I come here sometimes when I am lonely. I too am struggling with being alone. I am having a hard time not turning to my vice for relief too.

Do you have any pets? I usually hug my dog but even she is sort of aloof and thwarts my efforts to connect.

I would be happy to chat with you tonight.

What's going on for you? Are you experiencing insomnia as well?

Jo
Jo

Wow, I just happened to turn my computer on, and here you are!

I don't know what's going on with me. I'm just so lonely. I wonder if it's because my T is going out of town. It's sort of an old feeling for me. I just can't overcome it today.

I have a cat, but she is still living with my not ex yet-husband.

Maybe that's it. Maybe that's why I'm lonely. I just moved out 4 months ago. Maybe I'm just adjusting to my new life.

Anyway, it's cool that you're here now.

How are you this evening?
Oh I am glad you came back.

It helps to know there is someone out there at this moment to talk with a little bit.

Just so you know I will be sort of in and out all night. I am cleaning my place etc.

I have a lot going on in my life right now that is difficult. That's partly why I have not been in this forum for a while and when I do it is sporadic.

Going through a divorce is can be very lonely. And not having your kitty too. That's gotta be hard. And on top of that your T is out of town.

I have aging parents and they are frail enough that my siblings and I are taking over their care. It is amazing how much that brings up from the past. OMG. Overwhelming. Not to mention that you start to see the weirdness in all your siblings 10 fold. I mean we even have one sister who we thought was plotting to kill my mom. Yes it got that crazy. Leaves me reeling and feeling alone too.

I don't want to overwhelm you too much.
quote:
Originally posted by catgirl:
I wonder if it's because my T is going out of town. It's sort of an old feeling for me.


I bet a large part of your feeling lonely is that your T is going out of town. When someone who is critically important to you emotionally essentially "leaves" you, you're going to be lonely (and maybe angry, too).

It's an old feeling for me, too. Very very old. While it's probably not a good idea to wallow in it, I'm not sure that it's best to totally ignore it, either. Loneliness is an extremely powerful emotion, and feeling it is hard, but I don't think that's an entirely bad thing.

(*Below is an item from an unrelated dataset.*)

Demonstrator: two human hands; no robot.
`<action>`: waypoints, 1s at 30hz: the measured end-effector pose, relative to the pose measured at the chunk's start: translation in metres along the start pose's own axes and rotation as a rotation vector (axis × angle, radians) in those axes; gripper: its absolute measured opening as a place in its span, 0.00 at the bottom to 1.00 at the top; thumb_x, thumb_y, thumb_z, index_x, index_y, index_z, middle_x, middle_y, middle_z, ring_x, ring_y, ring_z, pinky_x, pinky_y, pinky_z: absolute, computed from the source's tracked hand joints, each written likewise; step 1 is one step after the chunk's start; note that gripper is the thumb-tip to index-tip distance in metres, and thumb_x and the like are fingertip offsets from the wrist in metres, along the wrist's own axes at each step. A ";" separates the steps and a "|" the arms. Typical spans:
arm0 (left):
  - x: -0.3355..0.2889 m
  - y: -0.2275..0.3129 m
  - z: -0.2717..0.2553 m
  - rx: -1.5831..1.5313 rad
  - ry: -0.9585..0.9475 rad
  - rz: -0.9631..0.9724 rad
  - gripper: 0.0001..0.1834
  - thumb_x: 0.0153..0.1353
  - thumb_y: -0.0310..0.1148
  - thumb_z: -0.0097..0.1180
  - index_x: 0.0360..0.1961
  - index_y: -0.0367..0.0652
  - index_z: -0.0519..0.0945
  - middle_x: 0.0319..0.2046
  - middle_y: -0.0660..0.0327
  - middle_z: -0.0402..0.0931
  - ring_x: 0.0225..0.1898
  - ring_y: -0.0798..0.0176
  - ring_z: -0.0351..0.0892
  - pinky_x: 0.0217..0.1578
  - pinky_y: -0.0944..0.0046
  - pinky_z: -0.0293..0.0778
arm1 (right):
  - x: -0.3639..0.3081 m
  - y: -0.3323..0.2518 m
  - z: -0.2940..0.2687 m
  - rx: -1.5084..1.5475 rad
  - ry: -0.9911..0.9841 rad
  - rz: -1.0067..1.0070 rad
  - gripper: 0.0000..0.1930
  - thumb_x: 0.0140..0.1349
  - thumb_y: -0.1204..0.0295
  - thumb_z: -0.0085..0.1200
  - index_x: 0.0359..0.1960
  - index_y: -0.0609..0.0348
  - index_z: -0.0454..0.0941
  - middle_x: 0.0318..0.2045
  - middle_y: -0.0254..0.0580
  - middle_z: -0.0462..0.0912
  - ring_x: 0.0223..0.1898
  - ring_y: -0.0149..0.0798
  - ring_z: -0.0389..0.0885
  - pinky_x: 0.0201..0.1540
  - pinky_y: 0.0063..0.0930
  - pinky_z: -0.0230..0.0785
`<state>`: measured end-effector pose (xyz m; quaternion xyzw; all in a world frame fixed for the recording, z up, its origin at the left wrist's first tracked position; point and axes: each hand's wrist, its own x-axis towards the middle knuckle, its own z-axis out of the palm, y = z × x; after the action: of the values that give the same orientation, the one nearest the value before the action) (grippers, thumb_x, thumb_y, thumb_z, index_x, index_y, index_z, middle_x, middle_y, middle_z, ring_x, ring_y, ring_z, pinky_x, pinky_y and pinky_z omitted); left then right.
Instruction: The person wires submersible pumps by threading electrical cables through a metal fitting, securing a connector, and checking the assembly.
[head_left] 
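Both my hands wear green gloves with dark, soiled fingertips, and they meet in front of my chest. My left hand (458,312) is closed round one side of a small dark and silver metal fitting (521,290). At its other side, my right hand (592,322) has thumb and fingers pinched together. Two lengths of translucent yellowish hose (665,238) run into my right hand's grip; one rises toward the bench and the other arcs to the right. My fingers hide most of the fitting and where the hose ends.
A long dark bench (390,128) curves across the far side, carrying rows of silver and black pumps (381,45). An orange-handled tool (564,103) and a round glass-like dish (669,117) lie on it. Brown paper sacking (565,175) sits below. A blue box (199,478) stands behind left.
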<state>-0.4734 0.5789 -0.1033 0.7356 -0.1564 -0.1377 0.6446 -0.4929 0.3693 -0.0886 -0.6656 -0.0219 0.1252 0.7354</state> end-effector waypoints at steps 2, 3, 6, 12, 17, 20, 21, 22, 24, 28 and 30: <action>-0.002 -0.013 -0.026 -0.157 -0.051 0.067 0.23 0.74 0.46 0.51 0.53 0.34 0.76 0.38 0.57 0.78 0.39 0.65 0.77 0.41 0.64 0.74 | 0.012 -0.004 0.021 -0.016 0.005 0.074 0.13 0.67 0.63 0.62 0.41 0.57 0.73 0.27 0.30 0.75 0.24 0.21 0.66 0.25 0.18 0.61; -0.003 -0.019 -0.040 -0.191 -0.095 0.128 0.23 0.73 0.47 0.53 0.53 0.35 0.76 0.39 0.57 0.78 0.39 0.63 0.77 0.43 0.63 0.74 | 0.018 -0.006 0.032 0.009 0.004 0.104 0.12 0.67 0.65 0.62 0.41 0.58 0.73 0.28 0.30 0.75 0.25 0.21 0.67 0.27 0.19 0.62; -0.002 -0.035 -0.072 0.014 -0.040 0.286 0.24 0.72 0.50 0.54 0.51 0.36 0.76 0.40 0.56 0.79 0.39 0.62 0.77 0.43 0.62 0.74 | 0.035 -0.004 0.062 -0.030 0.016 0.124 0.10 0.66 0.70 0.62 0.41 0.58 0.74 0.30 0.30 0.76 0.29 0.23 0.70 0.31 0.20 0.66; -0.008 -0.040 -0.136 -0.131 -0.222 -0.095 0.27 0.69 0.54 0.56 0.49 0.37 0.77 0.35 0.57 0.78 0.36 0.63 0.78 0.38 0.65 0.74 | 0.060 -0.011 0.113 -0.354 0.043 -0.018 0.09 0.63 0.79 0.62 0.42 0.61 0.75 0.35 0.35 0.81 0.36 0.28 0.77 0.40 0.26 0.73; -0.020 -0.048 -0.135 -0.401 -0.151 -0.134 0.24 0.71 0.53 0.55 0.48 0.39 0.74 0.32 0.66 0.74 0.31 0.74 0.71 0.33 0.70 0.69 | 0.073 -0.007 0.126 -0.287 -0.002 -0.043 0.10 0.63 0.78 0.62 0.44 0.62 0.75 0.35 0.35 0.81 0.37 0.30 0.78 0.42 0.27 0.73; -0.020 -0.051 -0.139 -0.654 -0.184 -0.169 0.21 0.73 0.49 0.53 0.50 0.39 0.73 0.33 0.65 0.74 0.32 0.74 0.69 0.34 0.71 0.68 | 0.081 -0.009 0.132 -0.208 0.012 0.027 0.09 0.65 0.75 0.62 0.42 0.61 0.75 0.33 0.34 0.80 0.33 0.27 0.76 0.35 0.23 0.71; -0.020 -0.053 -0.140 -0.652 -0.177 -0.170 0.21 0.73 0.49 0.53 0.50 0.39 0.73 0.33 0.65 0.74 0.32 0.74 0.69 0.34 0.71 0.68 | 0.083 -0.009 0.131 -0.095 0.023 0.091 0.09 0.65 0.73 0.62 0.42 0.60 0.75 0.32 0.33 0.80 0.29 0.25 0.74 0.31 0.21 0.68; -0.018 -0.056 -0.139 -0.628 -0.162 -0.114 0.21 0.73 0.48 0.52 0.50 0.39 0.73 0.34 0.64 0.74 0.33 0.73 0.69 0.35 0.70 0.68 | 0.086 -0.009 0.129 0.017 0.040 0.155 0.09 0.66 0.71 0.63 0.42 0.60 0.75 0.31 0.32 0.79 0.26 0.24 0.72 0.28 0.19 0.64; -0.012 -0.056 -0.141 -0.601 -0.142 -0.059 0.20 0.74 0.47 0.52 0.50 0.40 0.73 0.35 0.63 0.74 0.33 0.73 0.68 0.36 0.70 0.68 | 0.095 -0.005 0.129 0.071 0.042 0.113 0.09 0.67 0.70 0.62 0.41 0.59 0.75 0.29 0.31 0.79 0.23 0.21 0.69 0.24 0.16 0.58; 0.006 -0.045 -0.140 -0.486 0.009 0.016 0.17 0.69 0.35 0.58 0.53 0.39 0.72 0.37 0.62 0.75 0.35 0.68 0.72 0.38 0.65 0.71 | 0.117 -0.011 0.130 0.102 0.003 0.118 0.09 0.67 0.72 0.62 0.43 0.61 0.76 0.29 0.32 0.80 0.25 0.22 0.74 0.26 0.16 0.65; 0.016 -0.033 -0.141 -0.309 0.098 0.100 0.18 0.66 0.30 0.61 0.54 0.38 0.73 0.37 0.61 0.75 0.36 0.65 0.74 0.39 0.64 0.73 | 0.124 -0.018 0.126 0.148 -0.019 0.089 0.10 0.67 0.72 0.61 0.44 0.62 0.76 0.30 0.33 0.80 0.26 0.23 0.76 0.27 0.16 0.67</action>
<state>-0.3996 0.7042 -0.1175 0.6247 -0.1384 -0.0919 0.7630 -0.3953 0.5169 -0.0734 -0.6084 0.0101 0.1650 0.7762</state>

When I'm really lonely, I try to connect the feeling with my childhood, when I often felt alone and excluded, and I usually end up sobbing a little.

Hang in there.
Russ
[QUOTE]Originally posted by catgirl:
I just moved out 4 months ago. Maybe I'm just adjusting to my new life.QUOTE]

Hang in there Catgirl... going through a divorce is tough. There are alot of new things to adjust to.

I am also no stranger to being lonely and while talking to my T about it, he once suggested that in addition to the lonely feelings, maybe I was also feeling "Aloness". i.e. It's hard to get used to your own company, and if you have been married for awhile (in my case 15 years) you really haven't had time to just be with yourself.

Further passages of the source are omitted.